* Material supplied
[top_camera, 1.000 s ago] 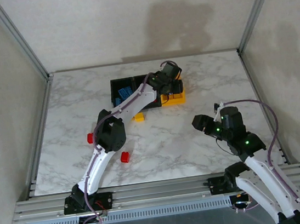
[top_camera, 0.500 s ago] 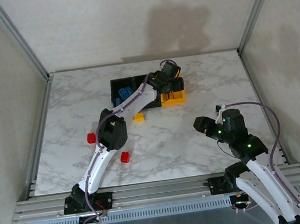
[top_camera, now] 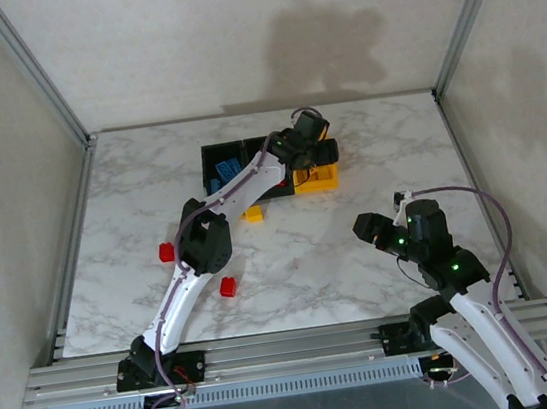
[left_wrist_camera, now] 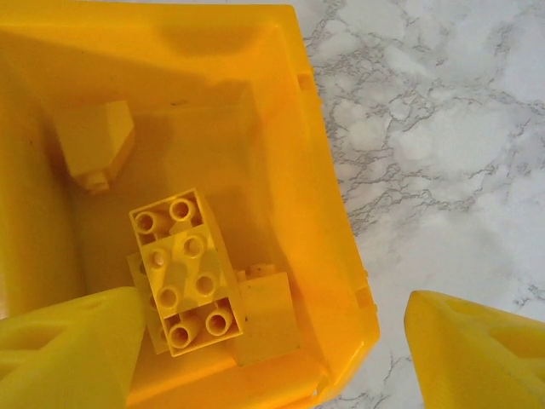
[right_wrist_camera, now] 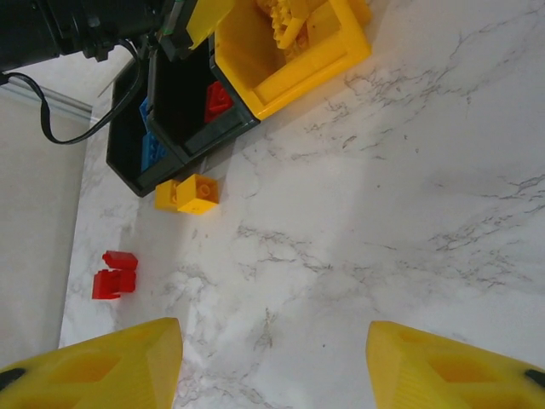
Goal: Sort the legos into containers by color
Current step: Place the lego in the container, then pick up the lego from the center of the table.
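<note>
My left gripper (top_camera: 311,151) hangs open over the yellow container (top_camera: 327,180). In the left wrist view its fingertips (left_wrist_camera: 68,349) straddle the bin's near corner (left_wrist_camera: 285,162), with nothing between them. Several yellow legos (left_wrist_camera: 183,273) lie loose on the bin floor. To the left stand two black containers: one (right_wrist_camera: 209,139) holds a red lego (right_wrist_camera: 217,100), the other (top_camera: 209,157) holds blue legos (top_camera: 228,167). On the table lie a yellow lego (top_camera: 253,213) and two red legos (top_camera: 166,251) (top_camera: 228,286). My right gripper (top_camera: 364,226) is open above bare marble, nothing in it.
Metal frame posts (top_camera: 40,79) and pale walls close in the marble table (top_camera: 387,149) on three sides. An aluminium rail (top_camera: 292,348) runs along the near edge. The left arm's links (top_camera: 203,244) stretch over the table between the loose legos and the bins.
My left gripper has opened wider over the yellow container. The right arm has drawn back a little toward the near edge.
</note>
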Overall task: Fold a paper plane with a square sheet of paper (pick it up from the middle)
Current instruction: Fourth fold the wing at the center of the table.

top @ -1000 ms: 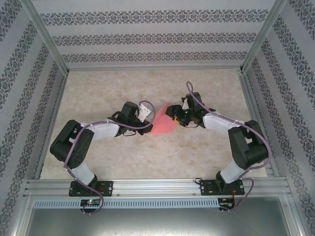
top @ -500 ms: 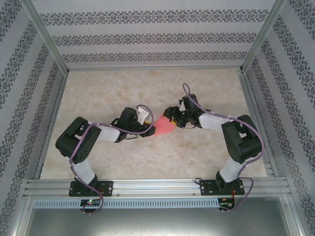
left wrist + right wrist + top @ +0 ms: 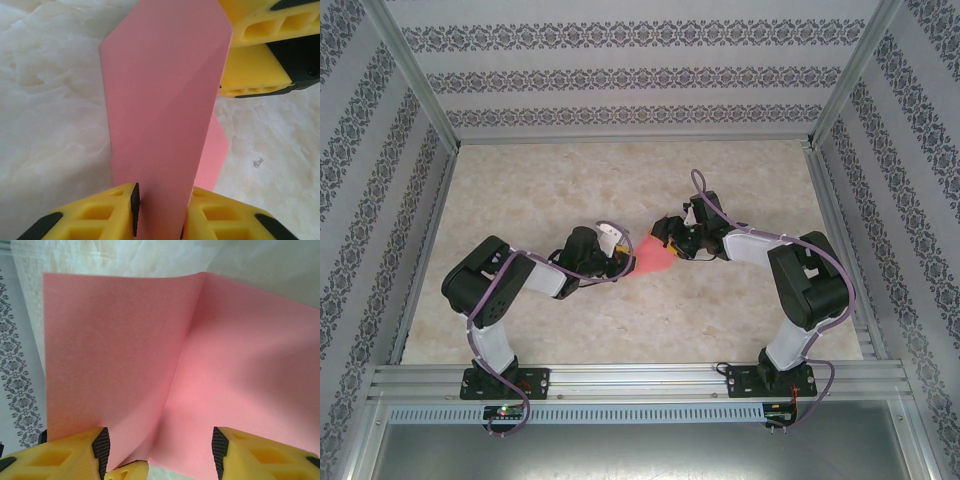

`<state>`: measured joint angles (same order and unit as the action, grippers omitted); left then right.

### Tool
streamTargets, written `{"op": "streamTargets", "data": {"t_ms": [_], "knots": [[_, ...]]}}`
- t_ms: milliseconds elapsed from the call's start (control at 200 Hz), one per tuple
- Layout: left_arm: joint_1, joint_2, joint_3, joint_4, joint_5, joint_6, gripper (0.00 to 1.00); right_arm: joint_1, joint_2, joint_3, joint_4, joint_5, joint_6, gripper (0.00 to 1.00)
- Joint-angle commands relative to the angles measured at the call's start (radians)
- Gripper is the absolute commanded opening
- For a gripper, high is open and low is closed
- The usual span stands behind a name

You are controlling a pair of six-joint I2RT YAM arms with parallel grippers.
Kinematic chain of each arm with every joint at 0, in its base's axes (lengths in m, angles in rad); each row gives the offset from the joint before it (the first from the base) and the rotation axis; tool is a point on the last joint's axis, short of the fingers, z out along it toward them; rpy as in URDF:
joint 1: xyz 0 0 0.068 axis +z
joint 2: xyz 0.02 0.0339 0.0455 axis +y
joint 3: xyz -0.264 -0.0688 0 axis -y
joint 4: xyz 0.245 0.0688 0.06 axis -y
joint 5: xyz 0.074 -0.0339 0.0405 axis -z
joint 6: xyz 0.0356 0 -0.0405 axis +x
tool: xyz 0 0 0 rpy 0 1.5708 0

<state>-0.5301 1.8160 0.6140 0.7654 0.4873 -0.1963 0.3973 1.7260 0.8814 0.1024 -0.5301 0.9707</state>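
The salmon-pink square sheet of paper (image 3: 657, 256) is folded and hangs between the two grippers just above the middle of the table. In the left wrist view the paper (image 3: 165, 100) rises as a narrow creased panel. My left gripper (image 3: 160, 200) is shut on its lower end, with both pads against it. From above, that left gripper (image 3: 625, 258) sits at the paper's left. My right gripper (image 3: 668, 236) is at the paper's upper right. In the right wrist view the paper (image 3: 150, 350) forms a V with a centre crease. There my right gripper (image 3: 157, 445) stands open, its pads wide apart on either side of the fold.
The marbled tabletop (image 3: 570, 180) lies bare all round the arms. Patterned walls and aluminium posts (image 3: 415, 90) enclose it on three sides. A metal rail (image 3: 640, 380) runs along the near edge by the arm bases.
The paper has drawn in from a wider fan to a narrower fold. My left arm's elbow has swung right and the gripper dipped slightly. The right gripper shifted a little left.
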Motion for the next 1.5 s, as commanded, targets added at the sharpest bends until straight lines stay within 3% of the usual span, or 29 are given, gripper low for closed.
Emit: {"op": "streamTargets", "data": {"t_ms": [0, 265, 615, 749, 1154, 1494], "knots": [[-0.011, 0.010, 0.008, 0.073, 0.019, -0.002, 0.24, 0.008, 0.006, 0.023, 0.012, -0.015, 0.002, 0.57], [-0.011, 0.005, 0.063, -0.095, 0.063, 0.039, 0.11, -0.016, -0.031, -0.019, 0.029, -0.036, -0.069, 0.53], [-0.042, 0.009, 0.156, -0.302, 0.057, 0.074, 0.09, -0.056, -0.126, -0.120, -0.006, 0.002, -0.184, 0.53], [-0.060, 0.021, 0.191, -0.364, 0.039, 0.086, 0.06, -0.058, -0.111, -0.131, -0.015, 0.034, -0.170, 0.47], [-0.071, 0.074, 0.330, -0.596, 0.123, 0.040, 0.03, -0.070, -0.107, -0.191, 0.068, 0.041, -0.221, 0.45], [-0.071, 0.110, 0.360, -0.610, 0.128, -0.058, 0.02, -0.056, -0.072, -0.154, 0.082, 0.022, -0.216, 0.47]]}}
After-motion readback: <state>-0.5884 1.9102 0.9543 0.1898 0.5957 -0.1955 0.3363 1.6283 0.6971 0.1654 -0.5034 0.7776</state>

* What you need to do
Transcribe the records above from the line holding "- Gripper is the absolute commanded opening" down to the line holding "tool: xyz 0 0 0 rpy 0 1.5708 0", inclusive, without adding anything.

* Your solution
- Gripper is the absolute commanded opening
- For a gripper, high is open and low is closed
- The usual span stands behind a name

You are controlling a pair of six-joint I2RT YAM arms with parallel grippers.
Kinematic chain of each arm with every joint at 0, in its base's axes (lengths in m, angles in rad); each row gives the offset from the joint before it (the first from the base) and the rotation axis; tool is a point on the last joint's axis, short of the fingers, z out along it toward them; rpy as in URDF:
joint 1: xyz 0 0 0.068 axis +z
joint 2: xyz 0.02 0.0339 0.0455 axis +y
joint 3: xyz -0.264 -0.0688 0 axis -y
joint 4: xyz 0.245 0.0688 0.06 axis -y
joint 5: xyz 0.074 -0.0339 0.0405 axis -z
joint 6: xyz 0.0356 0 -0.0405 axis +x
tool: xyz 0 0 0 rpy 0 1.5708 0

There is nothing more to the answer.